About this exercise: Read the lines of the data below and retrieve those with "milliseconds".

Records to process:
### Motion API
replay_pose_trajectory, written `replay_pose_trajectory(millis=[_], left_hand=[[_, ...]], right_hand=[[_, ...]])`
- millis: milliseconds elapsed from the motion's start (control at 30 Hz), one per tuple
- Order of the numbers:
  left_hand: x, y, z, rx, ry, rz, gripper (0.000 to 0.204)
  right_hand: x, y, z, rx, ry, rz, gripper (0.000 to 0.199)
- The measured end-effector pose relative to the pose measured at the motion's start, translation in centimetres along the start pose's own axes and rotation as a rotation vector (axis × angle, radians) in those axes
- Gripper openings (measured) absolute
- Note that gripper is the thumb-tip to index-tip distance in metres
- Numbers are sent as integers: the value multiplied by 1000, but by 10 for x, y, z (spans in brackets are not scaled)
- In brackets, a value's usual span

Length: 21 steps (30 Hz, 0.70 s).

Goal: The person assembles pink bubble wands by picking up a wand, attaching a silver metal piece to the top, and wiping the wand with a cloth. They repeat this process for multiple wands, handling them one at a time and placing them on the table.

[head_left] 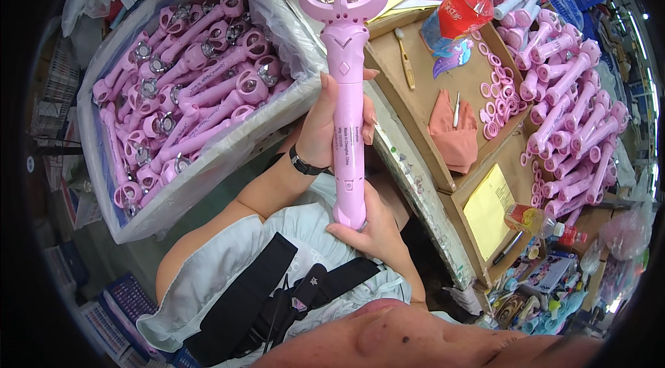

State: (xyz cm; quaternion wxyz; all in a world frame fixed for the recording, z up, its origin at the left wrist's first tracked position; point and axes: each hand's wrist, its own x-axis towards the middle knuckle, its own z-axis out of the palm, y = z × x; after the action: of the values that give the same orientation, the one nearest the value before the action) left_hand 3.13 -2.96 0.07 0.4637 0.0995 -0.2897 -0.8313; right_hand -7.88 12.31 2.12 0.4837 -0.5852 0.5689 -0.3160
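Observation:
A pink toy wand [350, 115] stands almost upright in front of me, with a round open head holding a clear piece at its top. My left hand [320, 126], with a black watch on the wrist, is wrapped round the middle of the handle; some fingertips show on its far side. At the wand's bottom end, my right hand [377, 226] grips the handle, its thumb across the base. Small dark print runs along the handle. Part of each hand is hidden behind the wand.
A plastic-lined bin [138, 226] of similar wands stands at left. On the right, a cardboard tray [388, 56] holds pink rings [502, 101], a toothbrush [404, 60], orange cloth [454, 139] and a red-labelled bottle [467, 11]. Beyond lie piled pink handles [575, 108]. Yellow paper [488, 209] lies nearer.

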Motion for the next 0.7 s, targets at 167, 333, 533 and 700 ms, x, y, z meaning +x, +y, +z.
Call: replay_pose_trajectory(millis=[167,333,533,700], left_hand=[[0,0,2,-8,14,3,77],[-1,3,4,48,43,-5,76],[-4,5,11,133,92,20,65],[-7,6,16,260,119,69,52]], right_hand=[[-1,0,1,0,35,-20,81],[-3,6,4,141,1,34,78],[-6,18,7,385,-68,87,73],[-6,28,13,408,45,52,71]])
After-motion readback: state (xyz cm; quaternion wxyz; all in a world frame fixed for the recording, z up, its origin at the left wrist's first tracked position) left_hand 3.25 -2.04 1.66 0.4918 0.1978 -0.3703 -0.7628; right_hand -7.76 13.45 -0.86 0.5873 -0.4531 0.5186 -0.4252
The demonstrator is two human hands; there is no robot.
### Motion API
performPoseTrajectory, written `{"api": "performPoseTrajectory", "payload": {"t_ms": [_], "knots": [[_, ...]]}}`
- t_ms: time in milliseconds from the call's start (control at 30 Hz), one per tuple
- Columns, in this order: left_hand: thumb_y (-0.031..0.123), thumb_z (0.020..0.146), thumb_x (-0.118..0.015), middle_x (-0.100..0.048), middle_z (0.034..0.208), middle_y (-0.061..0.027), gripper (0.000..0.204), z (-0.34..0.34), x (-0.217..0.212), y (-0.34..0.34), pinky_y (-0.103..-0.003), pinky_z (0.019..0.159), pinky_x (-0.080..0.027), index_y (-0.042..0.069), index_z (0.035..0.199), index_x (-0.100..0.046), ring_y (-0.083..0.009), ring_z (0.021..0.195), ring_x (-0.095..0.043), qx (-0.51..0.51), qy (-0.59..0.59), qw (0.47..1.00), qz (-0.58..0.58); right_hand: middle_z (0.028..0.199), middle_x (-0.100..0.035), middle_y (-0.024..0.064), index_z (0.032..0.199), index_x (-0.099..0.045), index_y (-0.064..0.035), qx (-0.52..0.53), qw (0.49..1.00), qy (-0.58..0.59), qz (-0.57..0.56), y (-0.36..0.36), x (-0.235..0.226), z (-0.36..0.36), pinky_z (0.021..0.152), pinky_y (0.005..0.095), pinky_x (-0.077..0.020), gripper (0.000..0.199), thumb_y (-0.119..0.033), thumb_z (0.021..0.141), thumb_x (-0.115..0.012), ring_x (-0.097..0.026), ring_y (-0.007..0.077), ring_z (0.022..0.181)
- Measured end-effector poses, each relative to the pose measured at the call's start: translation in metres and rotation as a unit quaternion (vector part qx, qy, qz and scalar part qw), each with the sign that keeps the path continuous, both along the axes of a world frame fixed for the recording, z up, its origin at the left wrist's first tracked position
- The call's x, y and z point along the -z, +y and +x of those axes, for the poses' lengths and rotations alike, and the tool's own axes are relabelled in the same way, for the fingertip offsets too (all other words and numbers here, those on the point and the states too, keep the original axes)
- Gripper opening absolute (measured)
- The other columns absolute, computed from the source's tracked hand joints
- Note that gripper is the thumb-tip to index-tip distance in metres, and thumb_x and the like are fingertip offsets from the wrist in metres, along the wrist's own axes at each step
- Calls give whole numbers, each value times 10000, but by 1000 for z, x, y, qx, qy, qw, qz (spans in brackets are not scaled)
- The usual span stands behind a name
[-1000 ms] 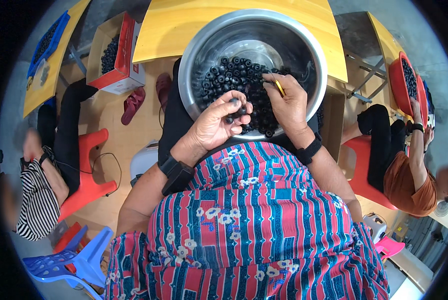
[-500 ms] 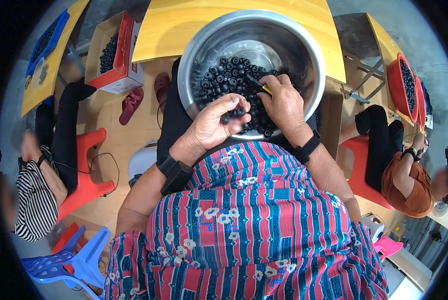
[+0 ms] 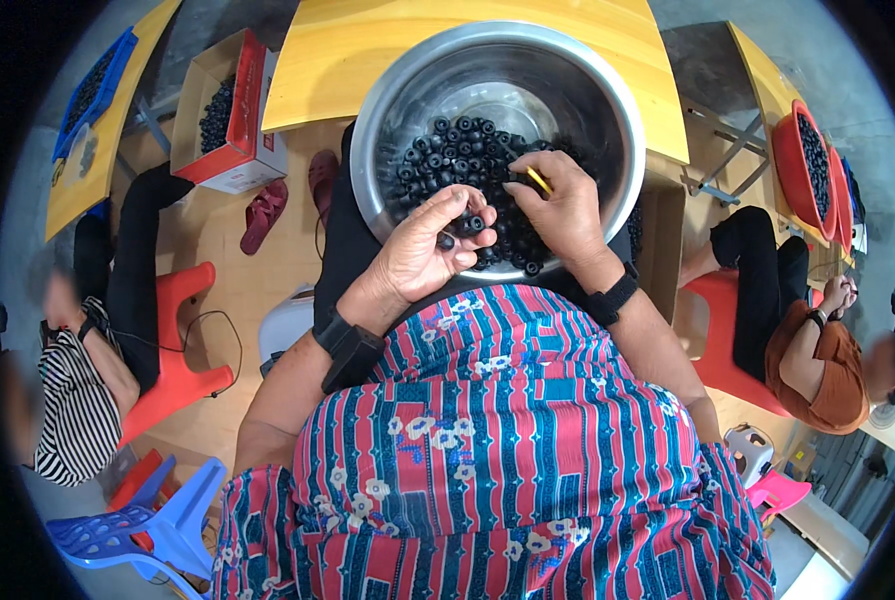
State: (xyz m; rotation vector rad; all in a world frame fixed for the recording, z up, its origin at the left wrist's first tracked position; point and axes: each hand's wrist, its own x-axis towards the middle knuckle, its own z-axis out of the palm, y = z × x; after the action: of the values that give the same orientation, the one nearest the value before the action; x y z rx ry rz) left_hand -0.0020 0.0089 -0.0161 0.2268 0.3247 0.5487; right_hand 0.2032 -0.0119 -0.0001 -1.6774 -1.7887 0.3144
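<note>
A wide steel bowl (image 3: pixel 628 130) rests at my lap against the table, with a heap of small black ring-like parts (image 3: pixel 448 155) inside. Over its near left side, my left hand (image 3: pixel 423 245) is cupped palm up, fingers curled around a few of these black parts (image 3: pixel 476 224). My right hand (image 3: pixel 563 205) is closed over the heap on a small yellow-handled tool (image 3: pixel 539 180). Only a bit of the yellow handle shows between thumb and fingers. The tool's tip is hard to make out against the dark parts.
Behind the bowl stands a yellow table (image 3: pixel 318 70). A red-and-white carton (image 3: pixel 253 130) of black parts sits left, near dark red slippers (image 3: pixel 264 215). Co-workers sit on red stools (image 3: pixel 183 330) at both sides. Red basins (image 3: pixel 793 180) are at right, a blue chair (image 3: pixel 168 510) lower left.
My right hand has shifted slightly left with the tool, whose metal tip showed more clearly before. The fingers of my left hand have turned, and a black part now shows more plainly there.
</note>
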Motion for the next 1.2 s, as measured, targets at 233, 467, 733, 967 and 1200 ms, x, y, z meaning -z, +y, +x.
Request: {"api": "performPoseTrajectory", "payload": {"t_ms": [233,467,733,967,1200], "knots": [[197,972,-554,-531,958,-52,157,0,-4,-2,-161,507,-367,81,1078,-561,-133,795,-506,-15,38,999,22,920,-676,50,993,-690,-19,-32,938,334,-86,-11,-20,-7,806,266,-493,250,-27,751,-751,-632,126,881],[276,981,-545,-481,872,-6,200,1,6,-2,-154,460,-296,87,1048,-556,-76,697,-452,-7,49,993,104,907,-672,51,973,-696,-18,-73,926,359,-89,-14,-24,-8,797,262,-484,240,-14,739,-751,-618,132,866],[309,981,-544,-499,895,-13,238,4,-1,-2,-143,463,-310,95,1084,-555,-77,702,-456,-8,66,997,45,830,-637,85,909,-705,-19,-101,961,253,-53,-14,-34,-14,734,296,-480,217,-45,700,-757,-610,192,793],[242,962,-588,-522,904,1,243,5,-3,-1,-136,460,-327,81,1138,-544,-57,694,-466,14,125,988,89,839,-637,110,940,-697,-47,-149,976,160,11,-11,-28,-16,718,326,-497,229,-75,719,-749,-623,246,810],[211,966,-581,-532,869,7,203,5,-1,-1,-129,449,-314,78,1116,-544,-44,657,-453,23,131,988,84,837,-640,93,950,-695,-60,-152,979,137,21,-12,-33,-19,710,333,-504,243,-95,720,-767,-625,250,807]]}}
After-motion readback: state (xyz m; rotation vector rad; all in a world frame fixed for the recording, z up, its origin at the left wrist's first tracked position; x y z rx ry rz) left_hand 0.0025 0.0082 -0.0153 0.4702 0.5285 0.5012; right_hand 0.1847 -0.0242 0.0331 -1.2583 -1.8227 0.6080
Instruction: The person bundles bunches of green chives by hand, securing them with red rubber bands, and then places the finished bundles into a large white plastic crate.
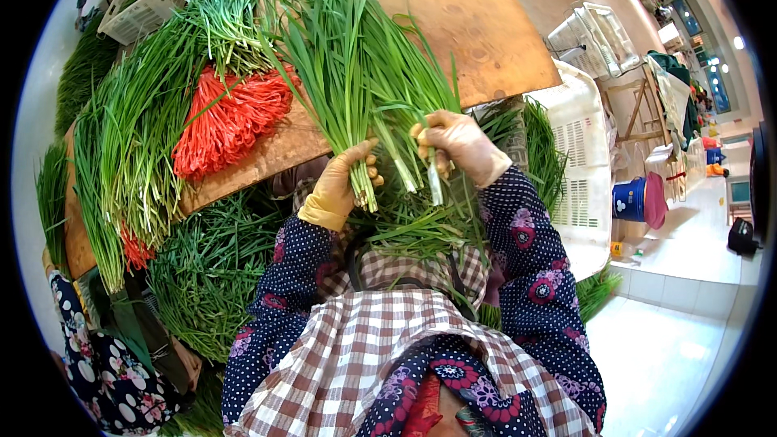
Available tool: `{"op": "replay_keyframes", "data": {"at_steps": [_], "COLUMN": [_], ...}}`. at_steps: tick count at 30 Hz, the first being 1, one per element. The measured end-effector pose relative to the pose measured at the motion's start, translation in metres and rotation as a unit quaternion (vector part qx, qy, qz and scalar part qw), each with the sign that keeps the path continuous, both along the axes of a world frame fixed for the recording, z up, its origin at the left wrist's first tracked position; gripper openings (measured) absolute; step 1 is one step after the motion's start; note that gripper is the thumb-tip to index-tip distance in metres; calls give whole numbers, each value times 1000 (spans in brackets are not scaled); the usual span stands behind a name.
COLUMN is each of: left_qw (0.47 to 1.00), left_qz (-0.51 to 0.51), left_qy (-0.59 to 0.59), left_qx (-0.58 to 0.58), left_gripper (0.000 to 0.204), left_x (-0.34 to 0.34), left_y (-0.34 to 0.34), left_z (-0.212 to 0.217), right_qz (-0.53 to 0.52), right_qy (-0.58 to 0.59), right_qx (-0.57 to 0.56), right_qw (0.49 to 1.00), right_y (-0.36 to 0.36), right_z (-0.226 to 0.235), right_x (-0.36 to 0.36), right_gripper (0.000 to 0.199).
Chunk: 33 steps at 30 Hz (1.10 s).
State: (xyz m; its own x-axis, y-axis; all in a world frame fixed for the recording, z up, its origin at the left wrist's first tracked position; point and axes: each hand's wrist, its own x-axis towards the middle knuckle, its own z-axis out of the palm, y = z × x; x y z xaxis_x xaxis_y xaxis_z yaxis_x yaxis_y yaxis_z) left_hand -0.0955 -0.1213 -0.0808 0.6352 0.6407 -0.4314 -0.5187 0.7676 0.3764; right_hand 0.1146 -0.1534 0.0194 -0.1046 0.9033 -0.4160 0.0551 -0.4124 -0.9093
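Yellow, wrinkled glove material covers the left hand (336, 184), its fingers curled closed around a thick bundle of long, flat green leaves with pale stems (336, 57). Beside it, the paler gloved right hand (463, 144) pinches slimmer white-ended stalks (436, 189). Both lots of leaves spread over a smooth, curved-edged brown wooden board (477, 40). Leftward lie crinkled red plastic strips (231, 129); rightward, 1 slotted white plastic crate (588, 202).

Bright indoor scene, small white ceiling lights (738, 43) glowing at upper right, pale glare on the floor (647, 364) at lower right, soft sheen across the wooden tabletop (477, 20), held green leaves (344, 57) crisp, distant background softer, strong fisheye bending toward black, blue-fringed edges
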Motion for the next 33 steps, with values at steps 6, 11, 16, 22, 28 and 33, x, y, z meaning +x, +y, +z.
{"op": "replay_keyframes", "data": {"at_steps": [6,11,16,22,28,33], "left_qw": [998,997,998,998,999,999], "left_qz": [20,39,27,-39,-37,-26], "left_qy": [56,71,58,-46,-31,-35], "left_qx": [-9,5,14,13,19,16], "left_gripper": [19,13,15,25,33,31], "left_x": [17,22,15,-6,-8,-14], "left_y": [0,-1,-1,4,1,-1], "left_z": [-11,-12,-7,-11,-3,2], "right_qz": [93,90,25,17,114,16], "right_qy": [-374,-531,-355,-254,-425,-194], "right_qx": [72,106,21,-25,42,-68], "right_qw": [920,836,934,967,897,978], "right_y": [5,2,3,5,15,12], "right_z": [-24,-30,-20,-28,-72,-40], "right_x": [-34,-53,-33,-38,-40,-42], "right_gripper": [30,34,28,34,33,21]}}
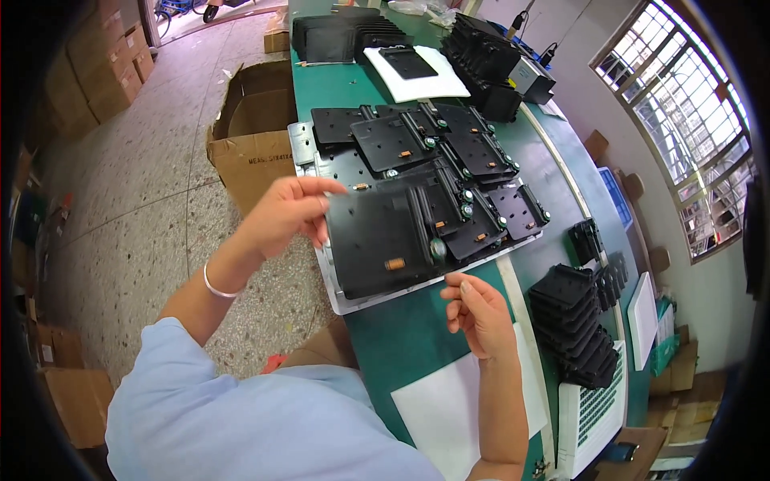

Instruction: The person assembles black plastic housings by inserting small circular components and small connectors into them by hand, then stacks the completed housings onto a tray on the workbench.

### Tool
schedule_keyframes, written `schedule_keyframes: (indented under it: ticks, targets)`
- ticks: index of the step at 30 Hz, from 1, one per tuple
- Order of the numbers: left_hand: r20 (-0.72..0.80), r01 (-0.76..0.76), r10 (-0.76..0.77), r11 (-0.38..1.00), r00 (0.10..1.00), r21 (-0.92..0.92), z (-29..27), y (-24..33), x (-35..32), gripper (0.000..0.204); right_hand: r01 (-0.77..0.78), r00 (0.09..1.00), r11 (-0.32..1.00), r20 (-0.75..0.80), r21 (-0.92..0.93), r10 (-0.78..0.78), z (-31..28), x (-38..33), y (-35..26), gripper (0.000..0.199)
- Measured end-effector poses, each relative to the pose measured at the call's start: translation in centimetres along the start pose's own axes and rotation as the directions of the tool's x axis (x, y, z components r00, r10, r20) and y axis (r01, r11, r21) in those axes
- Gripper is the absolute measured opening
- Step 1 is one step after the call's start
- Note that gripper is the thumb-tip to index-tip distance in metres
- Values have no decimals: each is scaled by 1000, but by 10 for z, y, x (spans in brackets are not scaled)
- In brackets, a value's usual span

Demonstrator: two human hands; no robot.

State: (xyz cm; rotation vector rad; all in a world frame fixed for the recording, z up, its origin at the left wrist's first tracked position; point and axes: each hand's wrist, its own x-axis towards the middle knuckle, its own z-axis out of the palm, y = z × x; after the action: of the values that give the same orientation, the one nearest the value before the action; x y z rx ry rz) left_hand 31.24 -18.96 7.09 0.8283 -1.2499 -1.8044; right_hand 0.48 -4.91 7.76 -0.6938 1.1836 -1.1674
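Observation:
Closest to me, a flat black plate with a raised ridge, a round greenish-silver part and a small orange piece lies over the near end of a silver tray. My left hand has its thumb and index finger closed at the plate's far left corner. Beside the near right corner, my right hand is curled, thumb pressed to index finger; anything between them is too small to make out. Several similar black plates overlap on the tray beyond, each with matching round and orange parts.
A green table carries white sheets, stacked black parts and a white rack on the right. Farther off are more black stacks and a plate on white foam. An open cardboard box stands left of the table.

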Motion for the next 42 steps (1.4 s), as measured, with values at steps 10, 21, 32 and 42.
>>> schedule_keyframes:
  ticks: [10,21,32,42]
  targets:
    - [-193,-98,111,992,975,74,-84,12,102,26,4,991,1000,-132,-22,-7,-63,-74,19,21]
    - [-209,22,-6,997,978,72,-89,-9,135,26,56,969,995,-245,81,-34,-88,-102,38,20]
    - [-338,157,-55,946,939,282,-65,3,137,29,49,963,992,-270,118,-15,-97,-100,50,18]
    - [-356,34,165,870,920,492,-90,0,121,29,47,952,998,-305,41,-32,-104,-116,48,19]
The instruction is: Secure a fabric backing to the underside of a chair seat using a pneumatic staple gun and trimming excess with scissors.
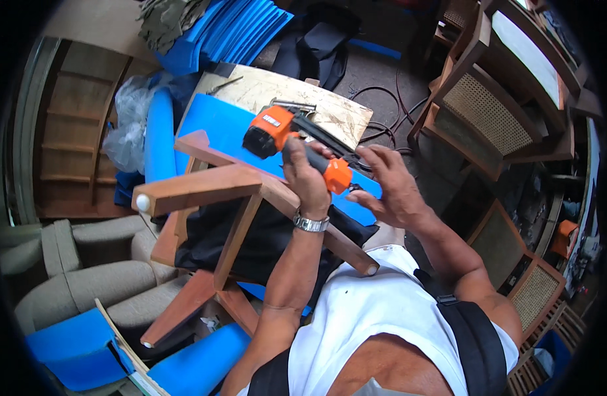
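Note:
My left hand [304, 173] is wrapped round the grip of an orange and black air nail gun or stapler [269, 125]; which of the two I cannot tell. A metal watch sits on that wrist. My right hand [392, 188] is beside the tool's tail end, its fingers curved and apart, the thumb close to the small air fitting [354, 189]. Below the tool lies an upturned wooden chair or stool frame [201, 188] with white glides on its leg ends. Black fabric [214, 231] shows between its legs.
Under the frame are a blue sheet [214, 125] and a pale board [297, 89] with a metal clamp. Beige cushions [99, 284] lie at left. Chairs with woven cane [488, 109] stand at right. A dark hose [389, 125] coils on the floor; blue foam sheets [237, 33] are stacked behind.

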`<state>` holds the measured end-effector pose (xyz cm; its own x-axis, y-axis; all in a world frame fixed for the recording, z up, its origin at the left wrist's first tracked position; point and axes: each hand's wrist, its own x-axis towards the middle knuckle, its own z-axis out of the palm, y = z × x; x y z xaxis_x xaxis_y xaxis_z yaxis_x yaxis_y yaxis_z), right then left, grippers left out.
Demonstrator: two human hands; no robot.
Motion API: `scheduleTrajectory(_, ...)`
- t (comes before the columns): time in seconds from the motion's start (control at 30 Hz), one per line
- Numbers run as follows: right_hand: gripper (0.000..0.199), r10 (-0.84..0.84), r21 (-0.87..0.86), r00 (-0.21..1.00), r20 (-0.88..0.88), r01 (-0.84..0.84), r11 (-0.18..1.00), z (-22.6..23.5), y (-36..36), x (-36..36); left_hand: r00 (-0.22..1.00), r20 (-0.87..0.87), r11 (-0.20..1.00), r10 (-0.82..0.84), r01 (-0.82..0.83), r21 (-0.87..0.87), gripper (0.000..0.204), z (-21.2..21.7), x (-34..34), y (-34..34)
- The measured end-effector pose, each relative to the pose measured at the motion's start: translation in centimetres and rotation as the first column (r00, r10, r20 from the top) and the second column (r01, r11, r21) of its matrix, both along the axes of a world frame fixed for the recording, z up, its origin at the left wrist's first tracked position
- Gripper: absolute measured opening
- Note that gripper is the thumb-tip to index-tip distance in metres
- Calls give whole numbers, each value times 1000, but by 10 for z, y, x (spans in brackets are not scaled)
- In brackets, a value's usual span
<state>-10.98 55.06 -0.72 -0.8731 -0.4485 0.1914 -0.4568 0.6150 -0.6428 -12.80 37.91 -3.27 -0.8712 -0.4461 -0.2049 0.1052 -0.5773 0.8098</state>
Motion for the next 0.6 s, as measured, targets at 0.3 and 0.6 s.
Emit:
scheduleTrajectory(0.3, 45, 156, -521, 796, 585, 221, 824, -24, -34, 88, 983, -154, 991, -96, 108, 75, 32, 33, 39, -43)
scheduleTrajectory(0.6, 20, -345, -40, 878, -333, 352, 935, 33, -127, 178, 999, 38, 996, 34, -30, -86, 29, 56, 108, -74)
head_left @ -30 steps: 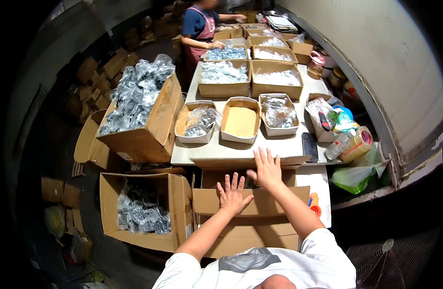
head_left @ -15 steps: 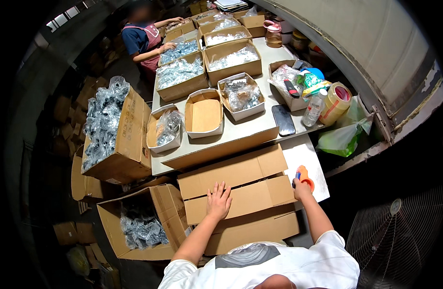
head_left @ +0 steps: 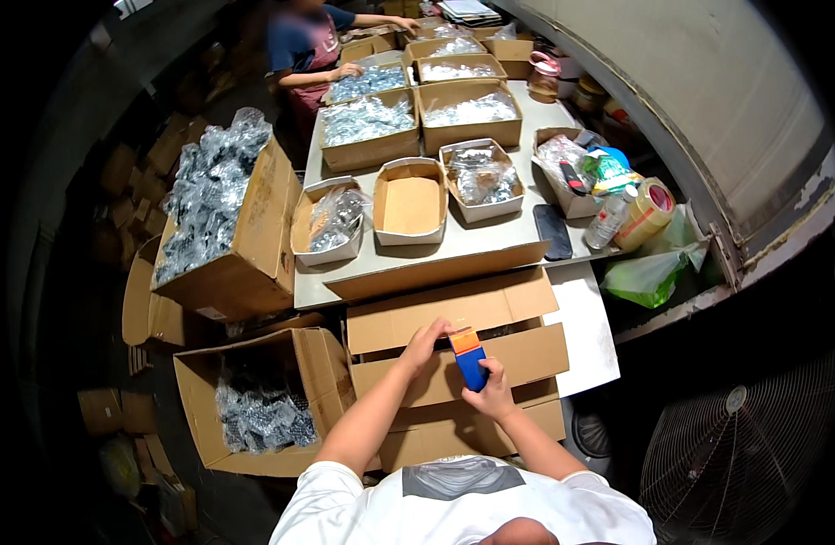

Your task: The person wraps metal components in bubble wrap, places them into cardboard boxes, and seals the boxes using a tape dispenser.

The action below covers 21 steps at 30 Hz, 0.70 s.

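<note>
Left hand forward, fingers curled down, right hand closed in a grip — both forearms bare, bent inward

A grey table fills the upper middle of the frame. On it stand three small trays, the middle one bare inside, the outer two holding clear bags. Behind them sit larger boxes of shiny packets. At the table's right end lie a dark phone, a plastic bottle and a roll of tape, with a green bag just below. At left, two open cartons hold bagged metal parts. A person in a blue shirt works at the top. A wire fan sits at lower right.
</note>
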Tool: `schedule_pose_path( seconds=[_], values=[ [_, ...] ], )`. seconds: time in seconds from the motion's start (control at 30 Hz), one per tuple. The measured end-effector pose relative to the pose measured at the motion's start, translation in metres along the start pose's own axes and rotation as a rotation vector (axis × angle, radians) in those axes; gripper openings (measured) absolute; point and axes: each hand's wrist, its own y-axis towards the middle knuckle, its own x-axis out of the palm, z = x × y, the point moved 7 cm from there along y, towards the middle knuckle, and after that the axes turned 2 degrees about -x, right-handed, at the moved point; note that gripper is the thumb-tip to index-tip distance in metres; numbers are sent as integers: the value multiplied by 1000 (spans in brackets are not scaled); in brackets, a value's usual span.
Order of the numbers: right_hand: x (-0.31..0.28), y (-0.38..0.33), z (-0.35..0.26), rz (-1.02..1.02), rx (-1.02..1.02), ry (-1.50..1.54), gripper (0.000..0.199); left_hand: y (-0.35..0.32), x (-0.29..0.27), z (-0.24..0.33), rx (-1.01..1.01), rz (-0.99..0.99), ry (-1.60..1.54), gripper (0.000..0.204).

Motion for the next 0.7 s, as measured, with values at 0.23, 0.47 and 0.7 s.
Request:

Result below:
- millis: milliseconds elapsed from the motion's start (control at 30 Hz), one per tuple
- t_ms: time in milliseconds from the call's start (control at 30 Hz), one per tuple

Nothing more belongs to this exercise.